Beck's Futures was a British art prize founded by London's Institute of Contemporary Arts and sponsored by Beck's beer given to contemporary artists.

Prior to the establishment of the prize in 2000, Beck's had sponsored several exhibitions of contemporary art in Britain by providing free beer. Together with Artangel, they had also commissioned a number of works by artists, including Rachel Whiteread's House and Water Tower and pieces by Douglas Gordon and Tony Oursler.

Although it does not receive as much publicity as the Turner Prize, the prize fund is larger - in 2003, it was £65,000 to the Turner Prize's £20,000. Of this, £20,000 went to the winner, who also took a share of the £40,000 divided between all the shortlisted artists. The remaining £5,000 was allocated to the Student Prize for Film and Video, with £2,000 of that going to the winner.

For the first three years of the prize a call for nominations was made to curators and critics around the UK. This proved controversial as unlike the Turner Prize artists knew they had been nominated even if they did not make the final shortlist. The open call was replaced with an anonymous nominations panel.

==Winners==
- 2000 - Roderick Buchanan
- 2001 - Tim Stoner
- 2002 - Toby Paterson
- 2003 - Rosalind Nashashibi
- 2004 - Saskia Olde Wolbers
- 2005 - Christina Mackie
- 2006 - Matt Stokes

The 2003 prize, presented by Wim Wenders, was awarded on 29 April at the Institute of Contemporary Arts. As well as Nashashibi, the shortlisted artists were Bernd Behr, Nick Crowe, Alan Currall, Inventory, David Sherry, Lucy Skaer, Francis Upritchard and Carey Young. The panel of judges was chaired by the artist Michael Landy, and also included the curators Russell Ferguson, Maria Lind and Hans Ulrich Obrist.

The 2004 prize was awarded on 27 April to Saskia Olde Wolbers. The other shortlisted artists were Haluk Akakçe, Tonico Lemos Auad, Simon Bedwell, Ergin Çavusoglu, Andrew Cross, Susan Philipsz, Imogen Stidworthy, Hayley Tompkins and Nicoline Van Harskamp.

The 2005 prize, presented by Richard Hamilton, was awarded on 26 April to Christina Mackie. The other shortlisted artists were Lali Chetwynd, Luke Fowler, Ryan Gander, Daria Martin, and Donald Urquhart.

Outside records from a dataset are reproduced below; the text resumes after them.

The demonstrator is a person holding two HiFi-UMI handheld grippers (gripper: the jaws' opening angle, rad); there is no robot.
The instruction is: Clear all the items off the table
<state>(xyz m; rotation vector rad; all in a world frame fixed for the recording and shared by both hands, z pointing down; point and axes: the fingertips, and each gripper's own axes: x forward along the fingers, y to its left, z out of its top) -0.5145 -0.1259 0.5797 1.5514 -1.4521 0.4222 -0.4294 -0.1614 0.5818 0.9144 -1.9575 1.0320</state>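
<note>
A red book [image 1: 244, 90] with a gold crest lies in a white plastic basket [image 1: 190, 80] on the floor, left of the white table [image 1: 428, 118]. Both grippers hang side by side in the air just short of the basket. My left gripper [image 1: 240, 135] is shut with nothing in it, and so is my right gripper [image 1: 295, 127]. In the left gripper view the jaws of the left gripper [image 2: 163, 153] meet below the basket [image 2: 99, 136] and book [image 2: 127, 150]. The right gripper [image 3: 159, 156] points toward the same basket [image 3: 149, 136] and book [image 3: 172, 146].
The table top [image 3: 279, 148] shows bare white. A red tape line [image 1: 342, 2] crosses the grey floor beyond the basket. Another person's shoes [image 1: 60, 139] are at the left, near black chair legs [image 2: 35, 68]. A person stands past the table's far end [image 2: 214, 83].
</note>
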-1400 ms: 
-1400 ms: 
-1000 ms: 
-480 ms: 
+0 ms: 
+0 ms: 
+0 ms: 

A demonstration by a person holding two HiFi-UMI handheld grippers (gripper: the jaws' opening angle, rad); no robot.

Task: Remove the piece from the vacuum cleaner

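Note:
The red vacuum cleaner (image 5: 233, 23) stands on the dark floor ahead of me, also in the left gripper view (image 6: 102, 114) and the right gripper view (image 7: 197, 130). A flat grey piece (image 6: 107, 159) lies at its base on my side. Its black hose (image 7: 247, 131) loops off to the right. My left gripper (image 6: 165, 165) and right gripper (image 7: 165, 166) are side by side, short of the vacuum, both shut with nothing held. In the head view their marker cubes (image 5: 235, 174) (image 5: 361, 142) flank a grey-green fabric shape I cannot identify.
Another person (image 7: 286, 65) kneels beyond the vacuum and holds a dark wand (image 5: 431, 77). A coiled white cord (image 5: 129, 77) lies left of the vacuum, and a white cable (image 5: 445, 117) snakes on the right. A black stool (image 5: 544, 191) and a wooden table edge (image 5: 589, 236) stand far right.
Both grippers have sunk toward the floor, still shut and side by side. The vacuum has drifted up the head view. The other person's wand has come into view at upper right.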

The 2006 prize was awarded to Matt Stokes by a panel made-up of Jake and Dinos Chapman, Martin Creed, Cornelia Parker, Yinka Shonibare and Gillian Wearing. There was also a public vote, the outcome of which was added as an extra vote in the judging panels final count. Shortlisted for the prize were Blood 'n' Feathers (Jo Robertson & Lucy Stein), Pablo Bronstein, Stefan Brüggemann, Richard Hughes, Flávia Müller Medeiros, Seb Patane, Olivia Plender, Simon Popper, Jamie Shovlin, Daniel Sinsel, Matt Stokes, Sue Tompkins, Bedwyr Williams. This was to be the Beck's sponsored prize's last year.